> _Work to complete_
Reproduce the entries verbatim; no pictures.

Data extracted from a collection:
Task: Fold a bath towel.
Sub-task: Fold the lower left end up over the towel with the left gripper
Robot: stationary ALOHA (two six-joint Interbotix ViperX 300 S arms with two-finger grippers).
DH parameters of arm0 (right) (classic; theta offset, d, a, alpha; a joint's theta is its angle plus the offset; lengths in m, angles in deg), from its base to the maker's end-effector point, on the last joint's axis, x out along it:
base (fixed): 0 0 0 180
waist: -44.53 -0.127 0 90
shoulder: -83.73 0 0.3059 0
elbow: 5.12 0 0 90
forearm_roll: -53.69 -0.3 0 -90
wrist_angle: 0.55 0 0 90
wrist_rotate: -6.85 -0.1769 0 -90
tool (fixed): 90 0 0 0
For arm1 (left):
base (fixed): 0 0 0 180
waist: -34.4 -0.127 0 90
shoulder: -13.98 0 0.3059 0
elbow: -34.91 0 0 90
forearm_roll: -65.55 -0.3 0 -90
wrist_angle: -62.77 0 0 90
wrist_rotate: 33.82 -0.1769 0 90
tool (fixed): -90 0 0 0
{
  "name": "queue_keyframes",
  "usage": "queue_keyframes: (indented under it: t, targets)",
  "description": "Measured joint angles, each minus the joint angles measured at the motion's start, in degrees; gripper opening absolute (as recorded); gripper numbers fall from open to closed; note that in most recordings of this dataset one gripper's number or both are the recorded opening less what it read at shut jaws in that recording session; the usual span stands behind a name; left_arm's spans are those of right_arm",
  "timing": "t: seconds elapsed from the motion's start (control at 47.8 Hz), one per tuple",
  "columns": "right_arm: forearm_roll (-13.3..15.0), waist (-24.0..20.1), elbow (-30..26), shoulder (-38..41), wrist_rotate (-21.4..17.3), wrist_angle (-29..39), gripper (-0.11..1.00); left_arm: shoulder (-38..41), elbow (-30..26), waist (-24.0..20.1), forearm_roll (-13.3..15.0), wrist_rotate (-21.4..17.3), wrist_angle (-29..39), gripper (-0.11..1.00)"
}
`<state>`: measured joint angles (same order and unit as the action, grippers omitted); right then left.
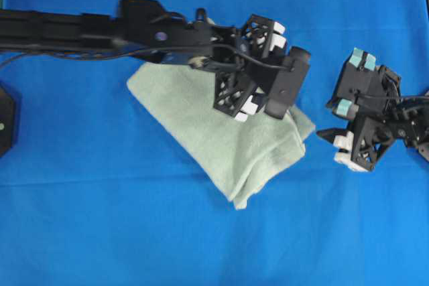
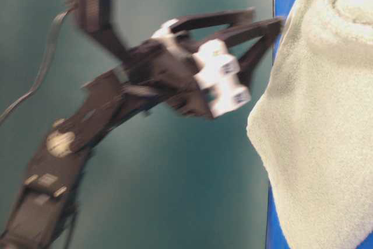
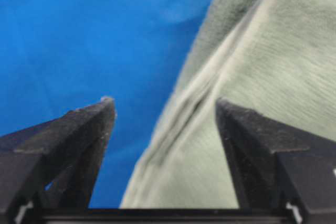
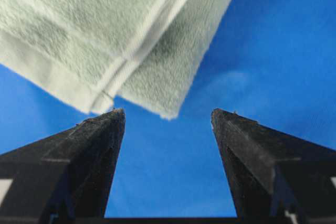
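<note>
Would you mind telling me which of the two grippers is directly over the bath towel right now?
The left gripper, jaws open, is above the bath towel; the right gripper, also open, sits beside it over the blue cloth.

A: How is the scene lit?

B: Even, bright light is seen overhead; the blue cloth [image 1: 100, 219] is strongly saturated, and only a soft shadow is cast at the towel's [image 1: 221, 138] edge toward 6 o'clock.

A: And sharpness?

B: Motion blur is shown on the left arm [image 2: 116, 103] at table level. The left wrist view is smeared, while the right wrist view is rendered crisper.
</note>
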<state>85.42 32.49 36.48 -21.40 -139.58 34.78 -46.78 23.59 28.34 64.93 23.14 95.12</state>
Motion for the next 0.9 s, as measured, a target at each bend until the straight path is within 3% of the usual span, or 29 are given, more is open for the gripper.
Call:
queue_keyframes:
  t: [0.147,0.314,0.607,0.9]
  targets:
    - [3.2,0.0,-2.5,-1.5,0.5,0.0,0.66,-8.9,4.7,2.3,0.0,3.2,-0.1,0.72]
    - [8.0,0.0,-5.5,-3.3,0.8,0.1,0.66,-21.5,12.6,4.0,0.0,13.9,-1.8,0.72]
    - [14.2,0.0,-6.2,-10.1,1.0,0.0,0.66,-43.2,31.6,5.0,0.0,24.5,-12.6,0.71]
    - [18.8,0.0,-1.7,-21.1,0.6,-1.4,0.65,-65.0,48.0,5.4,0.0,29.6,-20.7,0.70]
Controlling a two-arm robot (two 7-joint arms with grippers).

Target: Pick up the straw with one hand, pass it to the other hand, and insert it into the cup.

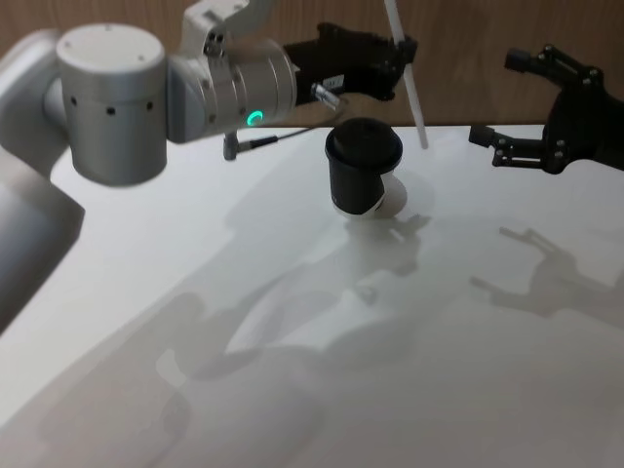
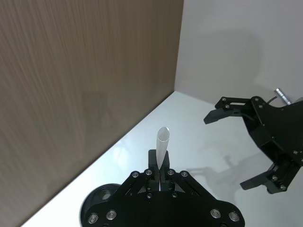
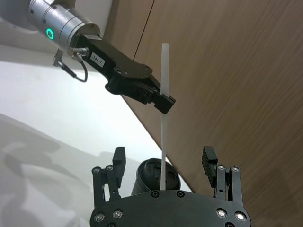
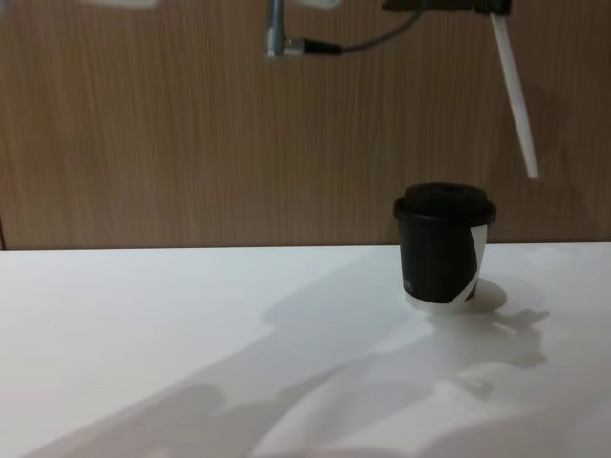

> _Exercise result_
Task: Fold a bath towel.
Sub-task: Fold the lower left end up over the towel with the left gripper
Robot: stationary ALOHA (two six-joint Interbotix ViperX 300 S arms with two-finger grippers).
DH parameters of arm0 (right) (classic; theta offset, d, a, alpha; a joint's theta is its angle plus the offset; lengths in m, angles in deg), from its base to the maker's end-effector point, on the last joint's axis, x out along it:
base (fixed): 0 0 0 180
waist: -44.53 -0.127 0 90
shoulder: -83.73 0 0.3059 0
elbow: 5.12 0 0 90
forearm_roll: -53.69 -0.3 0 -90
wrist_angle: 0.55 0 0 90
wrist_rotate: -6.85 -0.1769 0 -90
tool (fixed): 90 0 0 0
For arm1 (left):
base (fixed): 0 0 0 180
waist: -34.4 -0.127 0 90
shoulder: -13.98 0 0.3059 0
elbow: -34.91 0 0 90
forearm_roll: -65.55 -0.3 0 -90
wrist_angle: -62.77 0 0 90
wrist_rotate: 33.82 -0.1769 0 90
tool (fixed): -90 0 0 0
{
  "name": "queue_keyframes",
  "usage": "queue_keyframes: (indented under it: t, targets)",
  "description": "Measured joint angles, each minus the joint angles measured at the motion's start, in degrees; gripper opening absolute (as recorded); gripper numbers fall from open to closed; note that in most recordings of this dataset one gripper's number or both are the recorded opening less what it read at shut jaws in that recording session; the usual span stands behind a name; left_arm's spans are those of right_arm",
  "timing": "t: seconds elapsed from the motion's start (control at 47.8 Hz), one per tuple",
  "columns": "right_arm: forearm_roll (-13.3..15.0), waist (-24.0..20.1), elbow (-30..26), shoulder (-38..41), wrist_rotate (-21.4..17.3), wrist_angle (-29..39), gripper (-0.11..1.00); left_arm: shoulder (-38..41), elbow (-30..26), waist (-24.0..20.1), forearm_roll (-13.3..15.0), wrist_rotate (-21.4..17.3), wrist_angle (-29..39), gripper (-0.11..1.00)"
}
`<state>`: measured joint angles (same order and unit as the action, grippers omitted); right then left.
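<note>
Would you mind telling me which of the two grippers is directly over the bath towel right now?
The left gripper, jaws open, is above the bath towel; the right gripper, also open, sits beside it over the blue cloth.

A: How is the scene lit?

B: Even, bright light is seen overhead; the blue cloth [image 1: 100, 219] is strongly saturated, and only a soft shadow is cast at the towel's [image 1: 221, 138] edge toward 6 o'clock.

A: And sharpness?

B: Motion blur is shown on the left arm [image 2: 116, 103] at table level. The left wrist view is smeared, while the right wrist view is rendered crisper.
</note>
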<state>85.42 32.49 36.48 -21.40 -139.58 34.78 -46.78 23.59 28.34 64.93 23.14 95.12</state>
Motion for the next 0.9 s, as measured, a target at each bend until the straight path is within 3% of the usual span, or 29 are given, more is open for the gripper.
Call:
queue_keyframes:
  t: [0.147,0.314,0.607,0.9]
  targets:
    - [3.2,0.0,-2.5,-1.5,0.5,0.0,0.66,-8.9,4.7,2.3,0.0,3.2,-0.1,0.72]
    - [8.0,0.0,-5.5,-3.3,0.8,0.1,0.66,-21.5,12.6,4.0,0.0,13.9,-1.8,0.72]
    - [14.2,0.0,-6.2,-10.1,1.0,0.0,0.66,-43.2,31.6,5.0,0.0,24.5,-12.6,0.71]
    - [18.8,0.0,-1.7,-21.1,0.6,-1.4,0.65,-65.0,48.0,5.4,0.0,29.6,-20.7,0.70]
Controlling a two-arm robot (two 7-joint arms with grippers).

Target: Pick up the straw with one hand, pass it to the other hand, and insert it into the cup.

With this, there is nothing more to the exercise.